- PROBLEM
Starting at the line that holds "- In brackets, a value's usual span", quote every line through the end of the records, both boundary lines included. Omit the pictures.
· · · · · · ·
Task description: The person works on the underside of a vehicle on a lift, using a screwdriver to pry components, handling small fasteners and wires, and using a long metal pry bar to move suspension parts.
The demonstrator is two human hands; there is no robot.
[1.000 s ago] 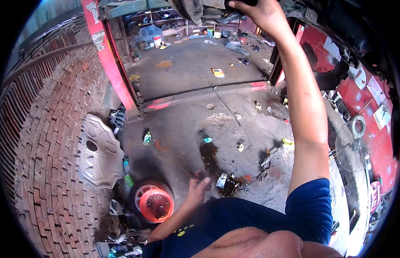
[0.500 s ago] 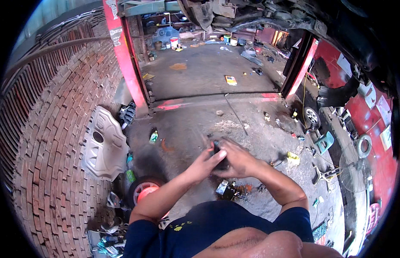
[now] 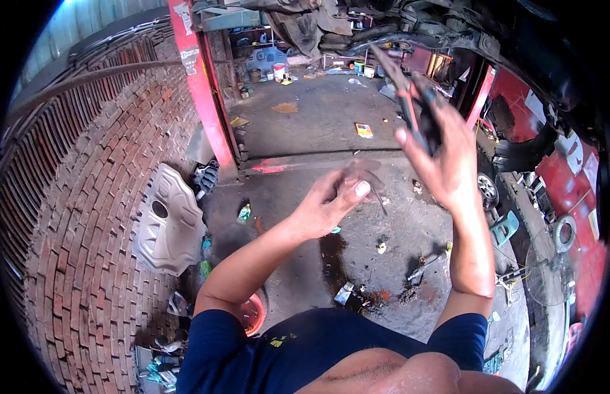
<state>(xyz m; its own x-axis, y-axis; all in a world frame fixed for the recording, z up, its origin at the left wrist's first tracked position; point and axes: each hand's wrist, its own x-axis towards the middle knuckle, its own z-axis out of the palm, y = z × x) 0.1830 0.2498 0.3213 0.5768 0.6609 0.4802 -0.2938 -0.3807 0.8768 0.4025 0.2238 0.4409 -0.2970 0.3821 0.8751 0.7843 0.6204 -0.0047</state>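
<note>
My right hand (image 3: 446, 154) is raised and closed around a pair of pliers (image 3: 401, 82) with red and dark handles. The jaws point up and away, in front of the dark underside of a raised vehicle (image 3: 410, 39); I cannot tell whether they touch it. My left hand (image 3: 334, 200) is lower, in front of my chest. Its fingers are curled in with the thumb bent over, and motion blurs their tips. Something dark and blurred shows by these fingertips, too unclear to name.
Red lift posts (image 3: 210, 105) frame the bay. A pale moulded panel (image 3: 170, 220) leans against the brick wall (image 3: 82, 230). On the floor lie a green bottle (image 3: 244, 211), an orange-red basin (image 3: 253, 314) and a dark wet patch (image 3: 332, 262). A fan (image 3: 547, 276) stands at the right.
My hands were together at the middle and have parted. The right one has gone up and to the right with the pliers. My left hand has risen slightly. The view has shifted a little.
</note>
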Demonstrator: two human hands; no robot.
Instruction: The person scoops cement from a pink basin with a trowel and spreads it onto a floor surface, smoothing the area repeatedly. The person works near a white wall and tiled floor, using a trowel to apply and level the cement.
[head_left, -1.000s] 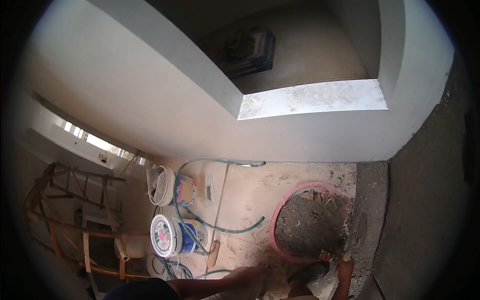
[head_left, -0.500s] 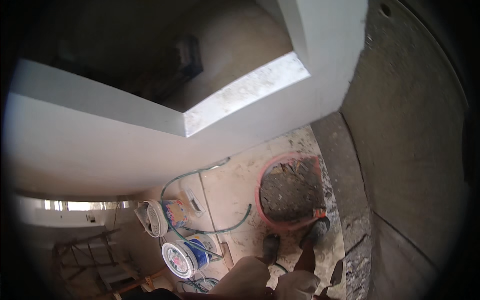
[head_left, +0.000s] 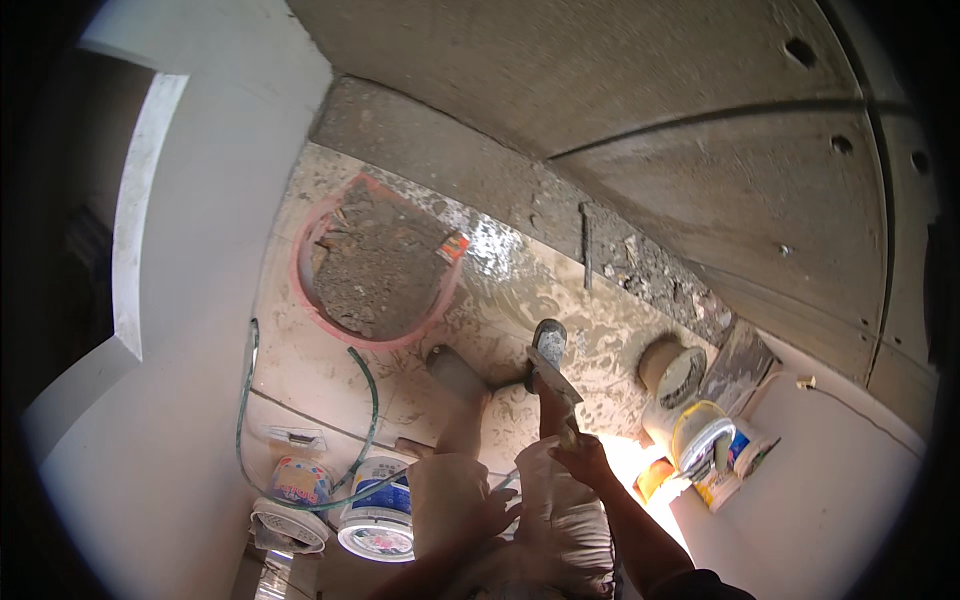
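Note:
My right hand (head_left: 585,462) is closed round the handle of a pointed trowel (head_left: 556,385). Its grey blade points away from me, over my right foot. My left hand (head_left: 490,512) hangs by my left thigh, fingers apart, with nothing seen in it. Beyond my feet, a round pink tub (head_left: 440,330) holds grey, crumbly mortar mix or rubble (head_left: 380,265). A small orange-and-white packet (head_left: 454,248) lies at the tub's right rim.
A green hose (head_left: 373,390) loops past two buckets, one white and blue (head_left: 378,505), one patterned (head_left: 300,482). Right stand a mortar-caked round container (head_left: 672,372) and a bucket with tools (head_left: 700,435). A rubble strip (head_left: 650,275) runs along the grey panel wall (head_left: 720,190). The tiled floor is wet and smeared.
My view has swung to the right, so the tub now sits left of centre. My hands and the whole trowel have come into view, along with the containers on the right.

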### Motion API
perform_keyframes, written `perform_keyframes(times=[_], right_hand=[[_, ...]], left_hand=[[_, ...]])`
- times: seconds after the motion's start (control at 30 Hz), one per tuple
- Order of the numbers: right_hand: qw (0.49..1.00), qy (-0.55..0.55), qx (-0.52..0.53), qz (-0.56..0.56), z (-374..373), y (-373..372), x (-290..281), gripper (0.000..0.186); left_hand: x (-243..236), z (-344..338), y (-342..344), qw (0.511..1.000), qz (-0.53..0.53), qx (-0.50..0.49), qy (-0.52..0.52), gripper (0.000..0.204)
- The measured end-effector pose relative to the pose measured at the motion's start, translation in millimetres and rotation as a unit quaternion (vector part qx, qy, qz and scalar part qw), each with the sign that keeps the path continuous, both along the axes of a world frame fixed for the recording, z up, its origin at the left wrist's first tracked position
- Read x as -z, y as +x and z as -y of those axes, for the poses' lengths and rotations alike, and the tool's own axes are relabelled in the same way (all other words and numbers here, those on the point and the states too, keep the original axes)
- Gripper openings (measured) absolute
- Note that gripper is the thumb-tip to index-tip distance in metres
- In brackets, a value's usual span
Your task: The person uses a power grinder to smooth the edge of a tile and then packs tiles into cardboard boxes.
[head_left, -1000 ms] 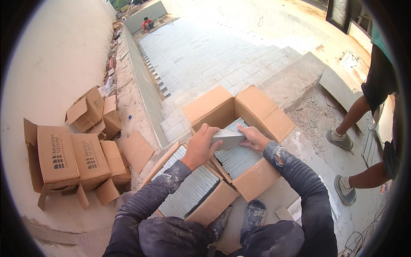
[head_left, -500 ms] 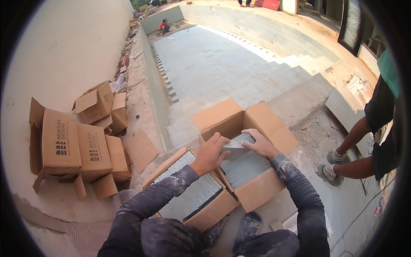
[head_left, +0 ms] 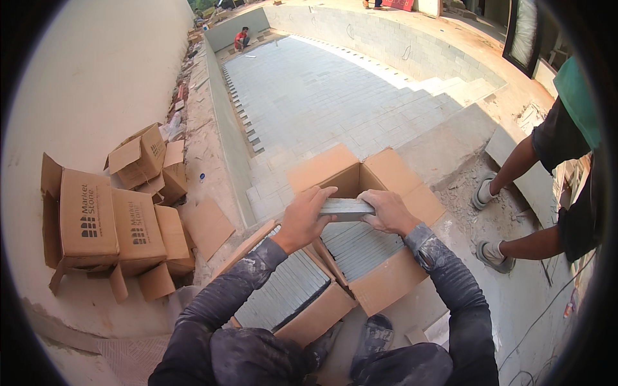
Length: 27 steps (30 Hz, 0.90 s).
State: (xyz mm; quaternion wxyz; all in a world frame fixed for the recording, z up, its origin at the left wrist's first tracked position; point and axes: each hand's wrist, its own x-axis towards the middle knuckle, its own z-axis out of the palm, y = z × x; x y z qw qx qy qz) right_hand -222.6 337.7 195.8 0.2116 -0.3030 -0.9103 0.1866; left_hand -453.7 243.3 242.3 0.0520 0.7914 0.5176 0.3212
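Between my two hands I hold a short stack of grey stone tiles (head_left: 347,210), edges facing me. My left hand (head_left: 305,217) is closed on its left end, thumb toward me. On the right end, my right hand (head_left: 388,211) grips the same tiles. Below them stands an open cardboard box (head_left: 390,283), its near part packed with upright grey tiles (head_left: 360,249) and its far part showing bare cardboard. Beside it on the left, a second open box (head_left: 317,318) holds a long row of tiles (head_left: 280,283) under my left forearm.
Opened cardboard boxes (head_left: 90,212) are piled at the left by the pale wall. Ahead lies a tiled pool (head_left: 309,83) with steps (head_left: 444,96). A co-worker (head_left: 242,38) crouches far off; another person's legs (head_left: 537,248) stand at my right. A cable (head_left: 547,315) runs along the floor there.
Both hands have risen slightly with the tiles, which have turned from tilted to nearly level. The person at my right has moved one foot farther away.
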Motion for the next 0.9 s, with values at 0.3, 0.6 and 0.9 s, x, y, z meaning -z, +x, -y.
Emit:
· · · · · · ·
- SOLUTION TO THIS PROBLEM
- In brackets, a value's usual span
Your task: The person uses a power grinder to smooth the edge of a tile and then packs tiles into cardboard boxes.
[head_left, -1000 ms] 
[head_left, -500 ms] 
[head_left, +0 ms] 
Length: 27 steps (30 Hz, 0.90 s).
State: (xyz mm; quaternion wxyz; all in a world frame fixed for the recording, z up, its origin at the left wrist's first tracked position; point and axes: each hand's wrist, its own x-axis towards the middle knuckle, its own z-axis out of the palm, y = z × x; x y z qw qx qy qz) right_hand -222.6 337.7 195.8 0.2116 -0.3030 -0.9103 0.1866; left_hand -453.7 243.3 242.3 0.0520 0.7914 0.5176 0.3212
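Between my two hands I hold a short stack of grey stone tiles (head_left: 347,210), edges facing me. My left hand (head_left: 305,217) is closed on its left end, thumb toward me. On the right end, my right hand (head_left: 388,211) grips the same tiles. Below them stands an open cardboard box (head_left: 390,283), its near part packed with upright grey tiles (head_left: 360,249) and its far part showing bare cardboard. Beside it on the left, a second open box (head_left: 317,318) holds a long row of tiles (head_left: 280,283) under my left forearm.
Opened cardboard boxes (head_left: 90,212) are piled at the left by the pale wall. Ahead lies a tiled pool (head_left: 309,83) with steps (head_left: 444,96). A co-worker (head_left: 242,38) crouches far off; another person's legs (head_left: 537,248) stand at my right. A cable (head_left: 547,315) runs along the floor there.
Both hands have risen slightly with the tiles, which have turned from tilted to nearly level. The person at my right has moved one foot farther away.
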Motion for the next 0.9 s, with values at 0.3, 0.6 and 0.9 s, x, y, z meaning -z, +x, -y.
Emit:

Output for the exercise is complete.